• Work item:
The data below is to be set down again exactly as written.
** Opening Provided material block **
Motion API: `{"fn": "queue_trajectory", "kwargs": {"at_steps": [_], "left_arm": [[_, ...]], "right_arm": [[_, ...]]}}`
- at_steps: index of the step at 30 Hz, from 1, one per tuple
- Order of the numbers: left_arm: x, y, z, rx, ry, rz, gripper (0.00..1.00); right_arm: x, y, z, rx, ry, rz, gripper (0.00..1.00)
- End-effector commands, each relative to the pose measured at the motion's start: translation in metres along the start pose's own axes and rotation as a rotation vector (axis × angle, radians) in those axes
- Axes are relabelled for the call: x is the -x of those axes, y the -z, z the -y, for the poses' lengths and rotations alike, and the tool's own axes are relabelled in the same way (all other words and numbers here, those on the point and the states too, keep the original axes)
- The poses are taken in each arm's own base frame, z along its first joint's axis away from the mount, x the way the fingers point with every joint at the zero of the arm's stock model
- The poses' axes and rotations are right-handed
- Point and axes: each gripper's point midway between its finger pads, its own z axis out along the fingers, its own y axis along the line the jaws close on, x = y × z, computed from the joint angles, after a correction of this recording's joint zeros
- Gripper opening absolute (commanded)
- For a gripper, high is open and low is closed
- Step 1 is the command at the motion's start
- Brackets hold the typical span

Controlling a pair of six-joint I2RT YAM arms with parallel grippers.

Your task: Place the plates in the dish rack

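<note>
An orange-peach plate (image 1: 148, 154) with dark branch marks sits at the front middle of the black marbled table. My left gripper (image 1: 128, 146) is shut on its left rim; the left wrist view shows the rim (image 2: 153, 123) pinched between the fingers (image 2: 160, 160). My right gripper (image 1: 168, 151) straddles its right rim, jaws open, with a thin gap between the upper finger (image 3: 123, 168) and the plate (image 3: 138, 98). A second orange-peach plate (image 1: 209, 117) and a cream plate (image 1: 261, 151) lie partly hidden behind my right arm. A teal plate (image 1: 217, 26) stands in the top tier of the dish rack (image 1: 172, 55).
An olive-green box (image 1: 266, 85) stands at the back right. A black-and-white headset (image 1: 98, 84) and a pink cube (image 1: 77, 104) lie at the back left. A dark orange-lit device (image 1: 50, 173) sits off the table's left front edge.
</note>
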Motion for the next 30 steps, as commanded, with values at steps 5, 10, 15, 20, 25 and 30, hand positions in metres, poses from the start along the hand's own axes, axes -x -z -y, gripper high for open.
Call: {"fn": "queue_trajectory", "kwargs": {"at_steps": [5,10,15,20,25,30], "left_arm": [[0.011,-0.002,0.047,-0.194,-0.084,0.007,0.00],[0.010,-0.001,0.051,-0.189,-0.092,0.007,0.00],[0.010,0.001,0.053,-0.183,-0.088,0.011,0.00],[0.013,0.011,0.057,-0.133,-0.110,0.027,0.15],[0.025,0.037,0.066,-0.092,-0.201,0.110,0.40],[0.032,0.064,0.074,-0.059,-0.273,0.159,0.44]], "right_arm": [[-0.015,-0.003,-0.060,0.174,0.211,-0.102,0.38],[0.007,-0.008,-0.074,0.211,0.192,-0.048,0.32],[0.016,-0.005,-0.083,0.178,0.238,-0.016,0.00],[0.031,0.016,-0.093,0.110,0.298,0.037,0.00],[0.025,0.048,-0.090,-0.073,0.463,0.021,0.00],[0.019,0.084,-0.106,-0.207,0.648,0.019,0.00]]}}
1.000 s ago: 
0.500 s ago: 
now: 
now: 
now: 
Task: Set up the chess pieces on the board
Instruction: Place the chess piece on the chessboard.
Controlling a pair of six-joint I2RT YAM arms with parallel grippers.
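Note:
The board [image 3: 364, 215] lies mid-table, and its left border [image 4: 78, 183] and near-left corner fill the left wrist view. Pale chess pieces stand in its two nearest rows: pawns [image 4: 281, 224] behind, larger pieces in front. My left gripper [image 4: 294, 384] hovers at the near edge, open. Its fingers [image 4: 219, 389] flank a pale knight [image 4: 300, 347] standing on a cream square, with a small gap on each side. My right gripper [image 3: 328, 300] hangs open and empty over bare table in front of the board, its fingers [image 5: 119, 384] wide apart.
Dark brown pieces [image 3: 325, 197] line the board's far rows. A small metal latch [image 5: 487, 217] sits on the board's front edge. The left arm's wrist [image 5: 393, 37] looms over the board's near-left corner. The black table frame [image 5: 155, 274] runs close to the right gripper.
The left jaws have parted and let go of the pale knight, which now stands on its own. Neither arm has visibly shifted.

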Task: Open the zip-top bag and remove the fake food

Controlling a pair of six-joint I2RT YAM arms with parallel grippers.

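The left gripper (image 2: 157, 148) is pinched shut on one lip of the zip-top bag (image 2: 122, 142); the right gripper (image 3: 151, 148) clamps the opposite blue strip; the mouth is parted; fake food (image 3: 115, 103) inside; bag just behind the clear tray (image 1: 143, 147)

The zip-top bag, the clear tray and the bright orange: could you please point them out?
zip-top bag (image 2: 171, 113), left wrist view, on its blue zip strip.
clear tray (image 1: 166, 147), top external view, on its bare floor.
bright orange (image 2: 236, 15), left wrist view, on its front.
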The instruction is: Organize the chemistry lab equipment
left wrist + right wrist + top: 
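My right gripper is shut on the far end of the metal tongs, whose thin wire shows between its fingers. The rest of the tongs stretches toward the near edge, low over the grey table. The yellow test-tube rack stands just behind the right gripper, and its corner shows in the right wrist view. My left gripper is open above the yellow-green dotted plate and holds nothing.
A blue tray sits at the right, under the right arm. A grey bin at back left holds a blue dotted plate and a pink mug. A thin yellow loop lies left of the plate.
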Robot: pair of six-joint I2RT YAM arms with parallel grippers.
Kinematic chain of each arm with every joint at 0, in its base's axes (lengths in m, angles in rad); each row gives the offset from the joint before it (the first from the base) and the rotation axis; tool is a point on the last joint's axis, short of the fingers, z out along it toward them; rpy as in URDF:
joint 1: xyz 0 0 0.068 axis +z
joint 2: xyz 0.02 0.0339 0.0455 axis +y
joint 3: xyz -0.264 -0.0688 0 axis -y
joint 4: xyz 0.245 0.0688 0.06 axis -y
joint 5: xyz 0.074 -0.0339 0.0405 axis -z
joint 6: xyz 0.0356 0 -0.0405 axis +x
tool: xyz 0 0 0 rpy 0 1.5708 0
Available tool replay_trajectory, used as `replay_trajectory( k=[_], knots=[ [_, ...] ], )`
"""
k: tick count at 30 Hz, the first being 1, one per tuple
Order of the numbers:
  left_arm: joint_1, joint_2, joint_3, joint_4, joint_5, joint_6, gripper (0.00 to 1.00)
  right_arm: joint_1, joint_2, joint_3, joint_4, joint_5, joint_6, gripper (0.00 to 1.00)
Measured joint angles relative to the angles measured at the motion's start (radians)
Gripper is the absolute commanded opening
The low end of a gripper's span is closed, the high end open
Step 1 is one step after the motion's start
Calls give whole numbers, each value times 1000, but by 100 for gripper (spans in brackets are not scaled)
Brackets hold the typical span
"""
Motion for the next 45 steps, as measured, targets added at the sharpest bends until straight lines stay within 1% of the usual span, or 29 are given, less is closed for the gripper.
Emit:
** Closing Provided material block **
• Answer box:
Motion API: `{"fn": "queue_trajectory", "kwargs": {"at_steps": [_], "left_arm": [[_, ...]], "right_arm": [[_, ...]]}}`
- at_steps: index of the step at 30 Hz, from 1, one per tuple
- Order of the numbers: left_arm: x, y, z, rx, ry, rz, gripper (0.00..1.00); right_arm: x, y, z, rx, ry, rz, gripper (0.00..1.00)
- End-effector commands, each relative to the pose measured at the motion's start: translation in metres along the start pose's own axes and rotation as a rotation vector (axis × angle, radians) in those axes
- Axes are relabelled for the call: x is the -x of those axes, y the -z, z the -y, for the poses' lengths and rotations alike, and the tool's own axes are relabelled in the same way (all other words and numbers here, those on the point and the states too, keep the original axes)
- The poses are taken in each arm's own base frame, z along its first joint's axis away from the mount, x the way the fingers point with every joint at the zero of the arm's stock model
- The poses' axes and rotations are right-handed
- Point and axes: each gripper's point midway between its finger pads, its own z axis out along the fingers, its own y axis along the line the jaws close on, x = y × z, computed from the joint angles, after a correction of this recording's joint zeros
- Gripper opening absolute (commanded)
- For a gripper, high is open and low is closed
- Step 1 is the command at the motion's start
- Brackets hold the typical span

Controlling a pair of six-joint I2RT YAM arms with parallel grippers.

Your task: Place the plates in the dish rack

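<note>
An orange-peach plate (image 1: 148, 154) with dark branch marks sits at the front middle of the black marbled table. My left gripper (image 1: 128, 146) is shut on its left rim; the left wrist view shows the rim (image 2: 153, 123) pinched between the fingers (image 2: 160, 160). My right gripper (image 1: 168, 151) straddles its right rim, jaws open, with a thin gap between the upper finger (image 3: 123, 168) and the plate (image 3: 138, 98). A second orange-peach plate (image 1: 209, 117) and a cream plate (image 1: 261, 151) lie partly hidden behind my right arm. A teal plate (image 1: 217, 26) stands in the top tier of the dish rack (image 1: 172, 55).
An olive-green box (image 1: 266, 85) stands at the back right. A black-and-white headset (image 1: 98, 84) and a pink cube (image 1: 77, 104) lie at the back left. A dark orange-lit device (image 1: 50, 173) sits off the table's left front edge.
</note>
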Motion for the next 30 steps, as commanded, with values at steps 5, 10, 15, 20, 25 and 30, hand positions in metres, poses from the start along the hand's own axes, axes -x -z -y, gripper high for open.
Call: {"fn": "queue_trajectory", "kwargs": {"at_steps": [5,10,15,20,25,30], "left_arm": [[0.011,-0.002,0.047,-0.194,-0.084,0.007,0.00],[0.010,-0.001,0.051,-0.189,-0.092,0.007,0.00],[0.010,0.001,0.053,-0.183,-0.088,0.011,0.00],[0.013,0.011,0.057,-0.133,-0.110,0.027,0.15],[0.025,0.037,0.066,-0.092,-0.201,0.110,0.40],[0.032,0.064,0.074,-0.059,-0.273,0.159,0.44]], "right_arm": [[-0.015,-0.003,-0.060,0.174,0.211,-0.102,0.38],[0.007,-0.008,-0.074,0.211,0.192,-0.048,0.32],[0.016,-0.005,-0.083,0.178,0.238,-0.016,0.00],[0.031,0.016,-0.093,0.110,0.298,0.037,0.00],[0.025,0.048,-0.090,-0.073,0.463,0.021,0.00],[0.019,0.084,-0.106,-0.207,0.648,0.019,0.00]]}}
1.000 s ago: 
0.500 s ago: 
now: 
now: 
now: 
Task: Set up the chess pieces on the board
Instruction: Place the chess piece on the chessboard.
Controlling a pair of six-joint I2RT YAM arms with parallel grippers.
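Note:
The board [image 3: 364, 215] lies mid-table, and its left border [image 4: 78, 183] and near-left corner fill the left wrist view. Pale chess pieces stand in its two nearest rows: pawns [image 4: 281, 224] behind, larger pieces in front. My left gripper [image 4: 294, 384] hovers at the near edge, open. Its fingers [image 4: 219, 389] flank a pale knight [image 4: 300, 347] standing on a cream square, with a small gap on each side. My right gripper [image 3: 328, 300] hangs open and empty over bare table in front of the board, its fingers [image 5: 119, 384] wide apart.
Dark brown pieces [image 3: 325, 197] line the board's far rows. A small metal latch [image 5: 487, 217] sits on the board's front edge. The left arm's wrist [image 5: 393, 37] looms over the board's near-left corner. The black table frame [image 5: 155, 274] runs close to the right gripper.
The left jaws have parted and let go of the pale knight, which now stands on its own. Neither arm has visibly shifted.
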
Task: Open the zip-top bag and remove the fake food

Controlling a pair of six-joint I2RT YAM arms with parallel grippers.

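The left gripper (image 2: 157, 148) is pinched shut on one lip of the zip-top bag (image 2: 122, 142); the right gripper (image 3: 151, 148) clamps the opposite blue strip; the mouth is parted; fake food (image 3: 115, 103) inside; bag just behind the clear tray (image 1: 143, 147)

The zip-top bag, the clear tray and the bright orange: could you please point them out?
zip-top bag (image 2: 171, 113), left wrist view, on its blue zip strip.
clear tray (image 1: 166, 147), top external view, on its bare floor.
bright orange (image 2: 236, 15), left wrist view, on its front.
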The instruction is: Organize the chemistry lab equipment
left wrist + right wrist + top: 
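My right gripper is shut on the far end of the metal tongs, whose thin wire shows between its fingers. The rest of the tongs stretches toward the near edge, low over the grey table. The yellow test-tube rack stands just behind the right gripper, and its corner shows in the right wrist view. My left gripper is open above the yellow-green dotted plate and holds nothing.
A blue tray sits at the right, under the right arm. A grey bin at back left holds a blue dotted plate and a pink mug. A thin yellow loop lies left of the plate.
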Robot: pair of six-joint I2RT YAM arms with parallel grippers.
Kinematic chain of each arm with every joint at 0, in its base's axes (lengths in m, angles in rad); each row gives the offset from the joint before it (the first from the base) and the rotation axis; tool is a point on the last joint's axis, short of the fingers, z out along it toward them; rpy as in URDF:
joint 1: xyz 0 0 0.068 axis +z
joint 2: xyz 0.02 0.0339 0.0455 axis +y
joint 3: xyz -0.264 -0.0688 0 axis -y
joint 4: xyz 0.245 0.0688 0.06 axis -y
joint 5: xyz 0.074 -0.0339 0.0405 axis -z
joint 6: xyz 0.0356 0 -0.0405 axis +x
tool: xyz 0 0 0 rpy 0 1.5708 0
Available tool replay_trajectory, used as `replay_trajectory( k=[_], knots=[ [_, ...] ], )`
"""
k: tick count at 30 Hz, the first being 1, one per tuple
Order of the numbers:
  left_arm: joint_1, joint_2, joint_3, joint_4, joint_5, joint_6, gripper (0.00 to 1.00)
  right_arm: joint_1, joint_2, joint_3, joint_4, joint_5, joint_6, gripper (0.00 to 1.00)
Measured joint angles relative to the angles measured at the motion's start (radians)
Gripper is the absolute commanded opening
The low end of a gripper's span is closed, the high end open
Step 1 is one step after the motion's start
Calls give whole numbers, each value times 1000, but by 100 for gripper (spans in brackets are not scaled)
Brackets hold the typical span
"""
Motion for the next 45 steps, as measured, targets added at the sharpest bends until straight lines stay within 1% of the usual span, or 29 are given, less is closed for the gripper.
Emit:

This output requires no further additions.